*** EXTRACTED MATERIAL ***

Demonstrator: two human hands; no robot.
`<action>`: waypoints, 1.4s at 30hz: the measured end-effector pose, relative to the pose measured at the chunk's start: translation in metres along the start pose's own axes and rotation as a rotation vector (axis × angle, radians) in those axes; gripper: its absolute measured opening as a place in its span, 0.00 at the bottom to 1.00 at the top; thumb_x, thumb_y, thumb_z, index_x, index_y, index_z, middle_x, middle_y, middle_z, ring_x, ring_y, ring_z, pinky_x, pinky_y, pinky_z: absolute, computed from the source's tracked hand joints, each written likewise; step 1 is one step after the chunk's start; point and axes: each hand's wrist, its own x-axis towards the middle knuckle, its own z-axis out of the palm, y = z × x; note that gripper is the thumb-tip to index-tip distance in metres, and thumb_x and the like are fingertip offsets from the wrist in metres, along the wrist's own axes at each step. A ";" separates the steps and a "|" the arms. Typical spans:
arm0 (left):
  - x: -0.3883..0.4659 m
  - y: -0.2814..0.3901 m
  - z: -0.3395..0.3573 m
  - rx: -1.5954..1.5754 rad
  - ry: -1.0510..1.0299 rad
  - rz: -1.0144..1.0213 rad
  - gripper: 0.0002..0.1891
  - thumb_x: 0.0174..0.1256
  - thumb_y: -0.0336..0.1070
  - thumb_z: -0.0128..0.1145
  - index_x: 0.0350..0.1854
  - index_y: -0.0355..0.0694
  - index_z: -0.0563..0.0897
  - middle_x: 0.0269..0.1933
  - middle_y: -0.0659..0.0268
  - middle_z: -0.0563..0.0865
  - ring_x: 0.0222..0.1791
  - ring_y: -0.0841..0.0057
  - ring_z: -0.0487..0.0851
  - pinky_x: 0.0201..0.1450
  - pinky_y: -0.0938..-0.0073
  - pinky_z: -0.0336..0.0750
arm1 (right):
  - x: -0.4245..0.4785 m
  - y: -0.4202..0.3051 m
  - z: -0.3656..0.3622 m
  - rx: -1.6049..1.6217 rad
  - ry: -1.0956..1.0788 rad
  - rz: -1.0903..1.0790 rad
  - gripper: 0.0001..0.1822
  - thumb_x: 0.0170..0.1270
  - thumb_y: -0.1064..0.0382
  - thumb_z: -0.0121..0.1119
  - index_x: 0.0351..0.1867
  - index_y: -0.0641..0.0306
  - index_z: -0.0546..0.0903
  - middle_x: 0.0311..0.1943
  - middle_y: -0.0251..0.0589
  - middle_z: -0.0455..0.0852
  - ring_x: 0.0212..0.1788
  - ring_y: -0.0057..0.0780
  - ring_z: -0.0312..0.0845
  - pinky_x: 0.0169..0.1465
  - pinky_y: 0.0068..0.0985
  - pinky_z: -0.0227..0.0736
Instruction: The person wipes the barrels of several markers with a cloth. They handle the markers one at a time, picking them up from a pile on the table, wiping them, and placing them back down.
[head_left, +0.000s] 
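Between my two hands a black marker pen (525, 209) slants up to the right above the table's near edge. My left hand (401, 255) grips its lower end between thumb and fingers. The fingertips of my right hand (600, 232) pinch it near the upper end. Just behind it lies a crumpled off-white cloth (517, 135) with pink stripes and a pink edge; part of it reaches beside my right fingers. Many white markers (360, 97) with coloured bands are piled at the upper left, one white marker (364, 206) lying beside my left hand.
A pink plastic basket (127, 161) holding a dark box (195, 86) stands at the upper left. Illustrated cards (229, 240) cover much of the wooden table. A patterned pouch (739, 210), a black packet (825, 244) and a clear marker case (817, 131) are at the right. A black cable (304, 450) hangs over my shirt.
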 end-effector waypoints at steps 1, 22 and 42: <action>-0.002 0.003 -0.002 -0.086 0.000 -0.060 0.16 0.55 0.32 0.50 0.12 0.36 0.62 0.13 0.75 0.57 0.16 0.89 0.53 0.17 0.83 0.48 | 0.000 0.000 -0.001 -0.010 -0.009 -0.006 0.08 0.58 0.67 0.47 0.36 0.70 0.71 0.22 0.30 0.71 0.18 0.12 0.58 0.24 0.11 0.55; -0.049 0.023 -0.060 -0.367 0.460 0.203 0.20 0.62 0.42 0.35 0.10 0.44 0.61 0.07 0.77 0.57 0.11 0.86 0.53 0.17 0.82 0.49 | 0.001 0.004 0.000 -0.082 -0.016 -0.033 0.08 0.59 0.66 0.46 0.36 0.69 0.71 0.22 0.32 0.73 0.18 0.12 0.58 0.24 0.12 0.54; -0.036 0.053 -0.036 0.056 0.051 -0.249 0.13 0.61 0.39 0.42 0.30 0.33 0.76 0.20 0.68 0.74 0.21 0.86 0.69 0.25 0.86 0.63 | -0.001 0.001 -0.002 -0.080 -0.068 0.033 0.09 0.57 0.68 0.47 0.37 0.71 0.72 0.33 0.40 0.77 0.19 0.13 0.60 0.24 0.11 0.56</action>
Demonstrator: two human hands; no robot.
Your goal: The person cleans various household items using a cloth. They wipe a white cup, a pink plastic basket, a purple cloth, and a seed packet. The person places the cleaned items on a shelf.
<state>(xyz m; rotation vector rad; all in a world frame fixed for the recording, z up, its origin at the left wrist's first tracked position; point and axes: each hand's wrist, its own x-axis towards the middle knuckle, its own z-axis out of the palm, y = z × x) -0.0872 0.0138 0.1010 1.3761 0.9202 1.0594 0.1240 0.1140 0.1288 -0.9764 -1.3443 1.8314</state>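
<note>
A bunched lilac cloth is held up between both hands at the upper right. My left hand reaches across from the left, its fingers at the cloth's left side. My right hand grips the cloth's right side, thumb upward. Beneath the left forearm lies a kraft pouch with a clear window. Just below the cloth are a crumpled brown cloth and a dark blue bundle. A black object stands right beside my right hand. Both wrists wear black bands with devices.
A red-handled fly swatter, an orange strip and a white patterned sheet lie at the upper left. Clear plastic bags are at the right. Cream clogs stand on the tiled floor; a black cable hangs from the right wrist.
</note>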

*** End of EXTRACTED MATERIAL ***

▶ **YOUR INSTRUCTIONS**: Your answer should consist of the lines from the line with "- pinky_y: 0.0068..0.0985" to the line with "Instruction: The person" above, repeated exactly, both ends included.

▶ **ANSWER AREA**:
  - pinky_y: 0.0068..0.0985
  - pinky_z: -0.0227..0.0736
Instruction: The person wipes the barrels of several markers with a cloth. They handle the markers one at a time, picking them up from a pile on the table, wiping them, and placing them back down.

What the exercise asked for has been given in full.